The late summer and early autumn saw dramatic rises in the price of the second wines of Bordeaux’s first growths. Carruades de Lafite, Les Forts de Latour, Pavillon de Margaux and Le Petit Mouton easily outperformed a static market which continued to consolidate strong gains made in the first half of the year.
Carruades 2007 and Forts 2001 were up 14.6% and 13.4% respectively in August, according to figures from global online trading platform Liv-ex. In contrast, Lafite 2005 softened by 2.9%, causing it to dip to £9,900 a case. While vintages of Carruades and Forts lead the way, demand for Pavillon has also been hotting up.
In August, the 2003, 2004, 2006 2007 and 2008 vintages all hit record highs, with the 2008 reaching £750 a case.

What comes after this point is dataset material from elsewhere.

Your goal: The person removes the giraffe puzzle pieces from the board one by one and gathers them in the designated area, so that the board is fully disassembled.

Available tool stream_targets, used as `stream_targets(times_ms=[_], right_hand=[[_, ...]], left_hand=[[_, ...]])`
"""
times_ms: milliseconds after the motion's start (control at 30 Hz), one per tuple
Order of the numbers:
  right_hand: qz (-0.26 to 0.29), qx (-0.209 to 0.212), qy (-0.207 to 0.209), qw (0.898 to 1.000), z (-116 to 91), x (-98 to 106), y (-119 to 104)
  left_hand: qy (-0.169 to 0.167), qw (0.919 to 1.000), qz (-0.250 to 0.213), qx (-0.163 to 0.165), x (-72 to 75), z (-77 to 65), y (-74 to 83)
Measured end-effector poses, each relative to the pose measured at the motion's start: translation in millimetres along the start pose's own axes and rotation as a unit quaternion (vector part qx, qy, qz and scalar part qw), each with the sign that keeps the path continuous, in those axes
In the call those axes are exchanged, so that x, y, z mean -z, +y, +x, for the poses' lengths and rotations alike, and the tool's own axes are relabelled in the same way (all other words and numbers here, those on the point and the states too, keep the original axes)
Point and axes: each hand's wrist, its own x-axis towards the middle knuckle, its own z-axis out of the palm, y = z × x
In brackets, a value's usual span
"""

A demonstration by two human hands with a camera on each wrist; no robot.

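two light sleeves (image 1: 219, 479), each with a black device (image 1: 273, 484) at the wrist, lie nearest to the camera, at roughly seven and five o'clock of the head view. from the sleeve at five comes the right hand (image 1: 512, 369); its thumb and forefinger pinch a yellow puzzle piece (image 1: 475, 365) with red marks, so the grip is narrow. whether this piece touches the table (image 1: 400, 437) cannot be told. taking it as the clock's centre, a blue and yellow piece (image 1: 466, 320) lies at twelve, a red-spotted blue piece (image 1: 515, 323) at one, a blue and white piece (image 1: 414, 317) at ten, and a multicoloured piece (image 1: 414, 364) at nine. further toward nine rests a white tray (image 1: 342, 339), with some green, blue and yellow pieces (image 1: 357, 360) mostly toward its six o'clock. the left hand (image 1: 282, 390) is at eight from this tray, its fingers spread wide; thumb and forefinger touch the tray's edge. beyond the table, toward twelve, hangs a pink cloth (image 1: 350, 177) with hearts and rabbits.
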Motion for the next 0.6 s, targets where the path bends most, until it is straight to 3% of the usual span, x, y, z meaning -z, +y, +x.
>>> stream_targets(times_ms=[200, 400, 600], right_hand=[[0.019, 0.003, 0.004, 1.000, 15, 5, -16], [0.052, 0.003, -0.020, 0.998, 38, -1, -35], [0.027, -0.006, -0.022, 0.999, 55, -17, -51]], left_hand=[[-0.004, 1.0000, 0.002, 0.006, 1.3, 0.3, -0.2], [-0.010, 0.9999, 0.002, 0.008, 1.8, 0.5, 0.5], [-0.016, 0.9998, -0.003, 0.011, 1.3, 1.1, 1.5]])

This is double the price it was trading at in March and just £100 shy of the stellar 2009.
This latest price spurt is in part a knock-on effect of very high 2009 en primeur prices. But the real driver is huge demand coming from the Far East. Jamie Graham, sales director at Fine & Rare, says: ‘The demand is primarily from the Chinese seeking physical wines for the autumn gift-giving season. Above all, it’s about brand association to the first growths.’
But it’s not just Asian buyers pushing up prices. ‘Investors are realising the popularity and potential of these second wines and are buying larger quantities because of their investment potential,’ says Phil Gearing of Cult Wines.
It is now impossible to find a Carruades vintage trading at less than £2,400 a case, while Forts has passed the £1,000 case threshold for recent vintages.
While the trend is good news for investors holding stocks, merchants are finding it harder to recommend the wines to consumers. ‘At these prices you’re buying into cachet, not quality,’ says Stephen Browett of Farr Vintners.
‘Pavillon is more expensive than any other Margaux except Palmer. In Pauillac, Carruades and Forts are more expensive than Léoville-Barton and the two Pichons. For drinkers, it doesn’t add up.’
The price curve is spreading to the remaining two first growths. In September, traders noticed Petit Mouton starting to follow suit. So far, though, the recently renamed Clarence de Haut Brion has yet to make its move in quite the same way.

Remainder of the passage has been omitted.